A bill known as “Salinger’s Law” was vetoed last week by New Hampshire’s governor. The bill was so named because it came about thanks to author J.D. Salinger’s son, Matt, who has been fighting to keep control of his father’s image since his death in 2010. The bill would have made the right to control the commercial use of an individual’s identity explicitly inheritable.
Salinger published The Catcher in the Rye in 1951, and was perhaps just as famous for his desire to remain out of the media and live quietly in his New Hampshire home — a state he chose partly because of its motto, “Live Free or Die,” according to his son.
Matt Salinger insists that the proposed bill was in the same spirit of New Hampshire’s motto, but others, like an editorial in The Boston Globe, contend that “the veto promotes individuals’ freedom by allowing other artists to use Salinger’s identity, a freedom that benefits society at large.”
“The protections for free speech that are guaranteed to all citizens under the state and federal constitutions are central to democracy and a free society.
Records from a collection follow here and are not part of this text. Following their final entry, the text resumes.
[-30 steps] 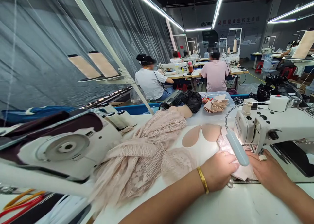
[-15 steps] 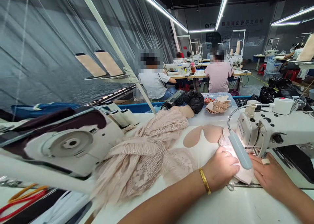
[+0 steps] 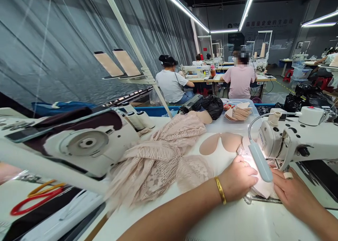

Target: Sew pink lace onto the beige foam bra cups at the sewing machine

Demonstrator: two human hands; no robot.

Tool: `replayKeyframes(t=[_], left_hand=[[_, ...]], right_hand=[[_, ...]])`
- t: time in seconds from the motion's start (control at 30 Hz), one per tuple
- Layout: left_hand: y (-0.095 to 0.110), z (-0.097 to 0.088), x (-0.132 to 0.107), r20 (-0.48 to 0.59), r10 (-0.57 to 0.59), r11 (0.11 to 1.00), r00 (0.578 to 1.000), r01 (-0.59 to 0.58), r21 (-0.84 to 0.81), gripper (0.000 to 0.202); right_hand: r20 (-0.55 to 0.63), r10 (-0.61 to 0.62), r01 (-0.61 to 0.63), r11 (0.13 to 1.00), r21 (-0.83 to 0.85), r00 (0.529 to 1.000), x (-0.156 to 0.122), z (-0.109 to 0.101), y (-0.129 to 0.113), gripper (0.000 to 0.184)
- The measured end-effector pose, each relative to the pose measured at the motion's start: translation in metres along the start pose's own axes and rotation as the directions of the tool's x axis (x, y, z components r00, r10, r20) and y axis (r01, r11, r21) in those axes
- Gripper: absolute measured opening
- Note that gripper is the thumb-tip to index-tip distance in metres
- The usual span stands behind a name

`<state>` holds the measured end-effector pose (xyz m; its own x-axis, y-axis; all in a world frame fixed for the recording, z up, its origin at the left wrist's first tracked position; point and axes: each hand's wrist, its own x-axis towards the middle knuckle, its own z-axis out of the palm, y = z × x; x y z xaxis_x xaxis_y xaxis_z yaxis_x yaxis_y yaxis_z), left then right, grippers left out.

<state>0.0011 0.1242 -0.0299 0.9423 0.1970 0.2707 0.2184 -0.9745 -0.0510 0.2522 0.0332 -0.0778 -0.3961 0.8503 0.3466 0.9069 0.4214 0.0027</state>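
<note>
My left hand (image 3: pixel 239 179), with a gold bangle on the wrist, lies with its fingers flat on a pale pink fabric piece (image 3: pixel 260 188) under the head of a white sewing machine (image 3: pixel 293 138). My right hand (image 3: pixel 289 193) presses the same piece from the right, fingers stretched toward the needle area. The machine's grey lamp (image 3: pixel 260 160) hangs over the cloth and hides part of it. Two tan bra cups (image 3: pixel 220 144) lie just behind my left hand. A heap of pink lace (image 3: pixel 158 160) is spread to the left of them.
A second white sewing machine (image 3: pixel 84 144) stands at the left with thread cones (image 3: pixel 137 119) behind it. A stack of cups (image 3: pixel 237 112) and a black bag (image 3: pixel 213 106) sit at the table's far edge. Two people sew at tables beyond. Red and orange cords (image 3: pixel 37 197) lie lower left.
The view has drifted a little to the left, so everything sits further right in frame. Both hands stay on the pink piece under the machine head.
</note>
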Motion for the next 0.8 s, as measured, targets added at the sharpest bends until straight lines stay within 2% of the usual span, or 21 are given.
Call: replayKeyframes(t=[0.23,0.4,0.5,0.8], left_hand=[[-0.0009,0.0011,0.0010,-0.007,-0.003,1.000,1.000,0.003,0.019,0.009],[-0.0001,0.0011,0.0015,-0.019,0.004,1.000,1.000,-0.004,0.028,0.008],[0.0011,0.0012,0.0006,-0.017,0.005,0.999,1.000,-0.004,0.037,0.008],[0.0018,0.0034,-0.0014,-0.016,0.010,0.999,1.000,-0.009,0.047,0.009]], right_hand=[[-0.196,0.104,-0.091,0.993,0.072,0.975,0.0001,-0.0071,-0.0015,0.027],[-0.151,0.158,-0.141,0.983,0.117,0.976,0.0036,-0.0083,-0.0031,0.031],[-0.174,0.152,-0.131,0.983,0.127,0.973,0.0033,-0.0065,-0.0013,0.024],[-0.207,0.126,-0.099,0.986,0.137,0.970,0.0030,-0.0056,-0.0017,0.023]])
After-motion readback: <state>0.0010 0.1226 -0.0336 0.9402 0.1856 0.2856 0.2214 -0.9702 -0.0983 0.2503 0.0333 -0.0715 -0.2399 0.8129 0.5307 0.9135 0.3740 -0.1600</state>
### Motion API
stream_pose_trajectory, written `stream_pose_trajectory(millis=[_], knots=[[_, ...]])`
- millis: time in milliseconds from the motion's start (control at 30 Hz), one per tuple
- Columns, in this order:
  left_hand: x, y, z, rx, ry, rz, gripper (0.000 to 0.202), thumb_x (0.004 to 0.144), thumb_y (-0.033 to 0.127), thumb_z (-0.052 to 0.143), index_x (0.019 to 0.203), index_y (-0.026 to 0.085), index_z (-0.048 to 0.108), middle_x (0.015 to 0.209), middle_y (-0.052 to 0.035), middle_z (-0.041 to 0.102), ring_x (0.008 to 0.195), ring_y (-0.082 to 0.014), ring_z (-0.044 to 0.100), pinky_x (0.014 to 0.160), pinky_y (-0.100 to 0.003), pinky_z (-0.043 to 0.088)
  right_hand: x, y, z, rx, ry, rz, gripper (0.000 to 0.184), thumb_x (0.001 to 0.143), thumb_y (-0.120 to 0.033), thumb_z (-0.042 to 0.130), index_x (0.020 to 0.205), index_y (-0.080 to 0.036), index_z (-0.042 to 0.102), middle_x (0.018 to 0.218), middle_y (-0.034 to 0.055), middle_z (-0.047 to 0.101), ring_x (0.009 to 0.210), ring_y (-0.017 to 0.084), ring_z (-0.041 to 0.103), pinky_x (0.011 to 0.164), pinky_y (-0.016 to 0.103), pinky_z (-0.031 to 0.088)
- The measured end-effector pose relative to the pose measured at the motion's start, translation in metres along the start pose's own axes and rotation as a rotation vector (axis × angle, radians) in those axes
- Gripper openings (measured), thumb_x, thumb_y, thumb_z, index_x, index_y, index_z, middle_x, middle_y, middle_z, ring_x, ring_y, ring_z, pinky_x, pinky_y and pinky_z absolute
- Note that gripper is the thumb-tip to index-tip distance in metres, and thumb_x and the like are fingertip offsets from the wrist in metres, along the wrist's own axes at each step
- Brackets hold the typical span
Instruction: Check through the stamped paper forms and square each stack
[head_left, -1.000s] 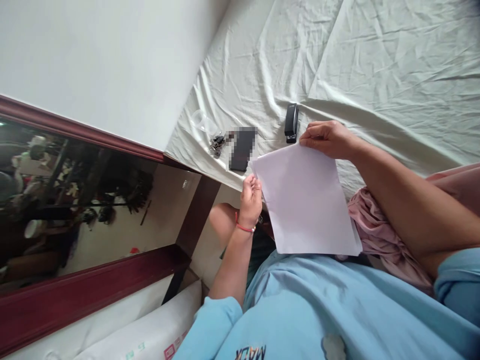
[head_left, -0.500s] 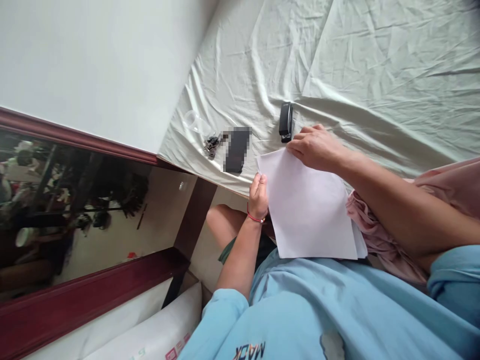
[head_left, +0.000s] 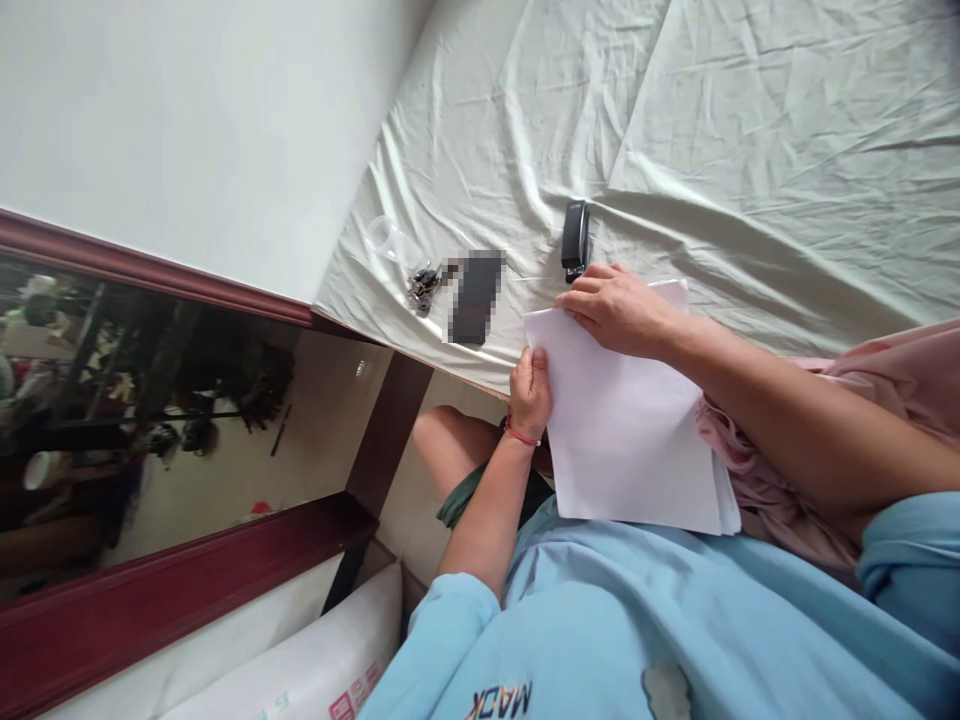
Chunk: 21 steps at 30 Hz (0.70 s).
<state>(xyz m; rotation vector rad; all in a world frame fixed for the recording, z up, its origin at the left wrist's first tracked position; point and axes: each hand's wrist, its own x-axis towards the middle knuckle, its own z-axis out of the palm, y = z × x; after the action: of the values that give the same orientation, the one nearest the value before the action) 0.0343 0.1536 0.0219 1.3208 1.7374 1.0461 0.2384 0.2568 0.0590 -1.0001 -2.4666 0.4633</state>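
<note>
A stack of white paper sheets rests on my lap and against the cloth's edge, its sheets slightly fanned at the lower right corner. My left hand grips the stack's left edge, thumb on top and fingers underneath. Across the top edge lies my right hand, its fingers closed on the paper near the upper left corner. Just beyond those fingers a black stapler sits on the cloth, partly hidden at its near end.
On the pale green cloth lie a dark pixelated rectangular object, a pile of black binder clips and a clear plastic cup on its side. Pink fabric is at right. A red-framed mirror stands at left.
My right hand has slid left along the top edge, uncovering a paper corner at its right. My left hand and the stack's left edge have shifted slightly right.
</note>
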Motion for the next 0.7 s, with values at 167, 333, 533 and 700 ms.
stream_pose_trajectory(millis=[167,333,533,700], knots=[[-0.003,-0.001,0.002,0.025,-0.003,0.023,0.055,0.108,0.073,0.053,0.088,0.023,0.062,0.075,-0.0020,0.060,0.075,-0.0205,0.056,0.073,-0.034,0.048,0.002,-0.009,0.003,0.015,0.008,-0.020,0.040,0.112,-0.026,0.041,0.116,-0.020,0.081,0.108,0.0152,0.079,0.108,0.032,0.062,0.089,0.044,0.037],[0.000,0.003,0.000,0.042,0.016,0.053,0.050,0.109,0.068,0.057,0.085,0.024,0.060,0.077,-0.0023,0.063,0.075,-0.0199,0.057,0.074,-0.033,0.045,0.001,0.001,0.000,0.085,0.005,0.110,0.042,0.113,-0.035,0.042,0.112,-0.020,0.081,0.113,0.0141,0.082,0.109,0.032,0.065,0.093,0.044,0.041],[0.015,0.003,0.003,-0.112,-0.067,-0.057,0.049,0.106,0.057,0.065,0.074,0.023,0.052,0.065,0.0046,0.047,0.062,-0.0136,0.044,0.063,-0.028,0.039,0.000,0.032,0.004,0.174,-0.063,0.263,0.036,0.104,-0.034,0.050,0.102,-0.020,0.083,0.107,0.0121,0.084,0.099,0.030,0.070,0.087,0.040,0.048],[0.034,0.014,0.009,-0.163,-0.086,-0.200,0.032,0.106,0.039,0.061,0.081,0.020,0.063,0.068,0.0026,0.059,0.067,-0.0146,0.054,0.069,-0.026,0.047,0.003,0.039,0.010,0.121,-0.069,0.317,0.034,0.102,-0.030,0.051,0.096,-0.020,0.083,0.104,0.0122,0.085,0.101,0.032,0.069,0.092,0.043,0.050]])
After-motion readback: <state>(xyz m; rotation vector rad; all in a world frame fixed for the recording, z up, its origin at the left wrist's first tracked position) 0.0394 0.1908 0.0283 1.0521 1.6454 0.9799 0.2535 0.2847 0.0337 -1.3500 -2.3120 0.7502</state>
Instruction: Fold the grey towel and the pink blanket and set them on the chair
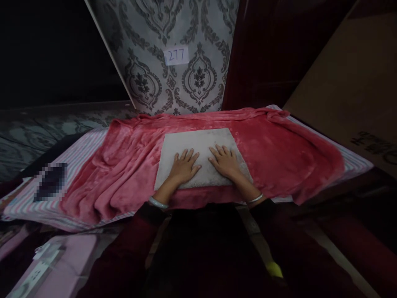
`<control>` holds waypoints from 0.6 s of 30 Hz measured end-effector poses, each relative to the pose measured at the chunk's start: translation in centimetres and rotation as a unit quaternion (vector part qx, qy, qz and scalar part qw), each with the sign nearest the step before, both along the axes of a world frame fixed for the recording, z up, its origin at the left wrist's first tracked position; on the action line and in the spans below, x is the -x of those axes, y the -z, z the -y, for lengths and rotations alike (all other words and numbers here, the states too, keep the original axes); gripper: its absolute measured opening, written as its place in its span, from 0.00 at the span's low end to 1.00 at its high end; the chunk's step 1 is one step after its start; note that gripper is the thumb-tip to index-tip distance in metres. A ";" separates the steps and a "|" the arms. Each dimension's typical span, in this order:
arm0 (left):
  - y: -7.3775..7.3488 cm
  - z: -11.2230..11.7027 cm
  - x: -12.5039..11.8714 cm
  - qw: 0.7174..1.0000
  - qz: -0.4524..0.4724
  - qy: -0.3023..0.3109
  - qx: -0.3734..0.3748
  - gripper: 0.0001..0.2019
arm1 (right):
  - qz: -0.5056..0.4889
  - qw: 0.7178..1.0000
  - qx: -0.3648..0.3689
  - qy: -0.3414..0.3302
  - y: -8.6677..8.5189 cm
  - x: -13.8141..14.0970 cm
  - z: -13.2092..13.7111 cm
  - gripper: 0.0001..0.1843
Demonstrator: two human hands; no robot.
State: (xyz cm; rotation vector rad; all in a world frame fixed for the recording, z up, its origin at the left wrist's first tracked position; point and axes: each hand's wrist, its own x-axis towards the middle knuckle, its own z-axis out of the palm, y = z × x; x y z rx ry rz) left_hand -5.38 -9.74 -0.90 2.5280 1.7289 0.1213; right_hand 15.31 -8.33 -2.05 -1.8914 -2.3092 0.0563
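A light grey, roughly square flat piece (203,142), perhaps a mat or cloth, lies on a red plush blanket (279,153). My left hand (184,166) rests palm down on its left half, fingers spread. On the right half, my right hand (226,161) lies flat with its fingers apart too. Neither hand holds anything; both press or rest on the grey surface. Folds run through the blanket to the left of the grey piece, while the right side lies smoother. Each wrist wears a silvery bangle.
Under the blanket is a striped cloth (83,151) covering the table. A large cardboard box (350,82) stands at the right, a dark screen (58,54) at the left. A paper marked 277 (176,55) hangs on the patterned wall. A power strip (39,273) lies at lower left.
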 end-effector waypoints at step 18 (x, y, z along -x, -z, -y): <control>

Legislation that could have the impact of restricting free speech must be carefully considered and narrowly tailored,” Governor Lynch is quoted as saying. “I believe that the omission of legitimate, clear exceptions for news and expressive works will inhibit constitutionally protected speech and result in needless litigation to judicially establish what should have been made explicit in this bill.”
Detractors of the bill, such as the Motion Picture Association of America agree with Governor Lynch. Vans Stevenson, senior vice president for government affairs for the group, is quoted as saying that they would prefer to see exceptions for certain creative expressions usually protected by freedom of speech provisions, “including movies, television, newspapers, books and magazines.”
J.D. Salinger believed strongly that readers should not have too much information about authors lest those images and ideas interfere with getting to know the characters of a work. This belief is what is behind Matt Salinger’s two-year fight to get “Salinger’s Law” passed; he has described what he considers examples of commercial exploitation of his father’s name and likeness, including unflattering images on T-shirts.
The New Hampshire legislature could override the governor’s veto with a two-thirds majority vote in both the House and Senate; the date set for consideration of the veto is June 27, so stay tuned.
What do you think of this proposed New Hampshire law?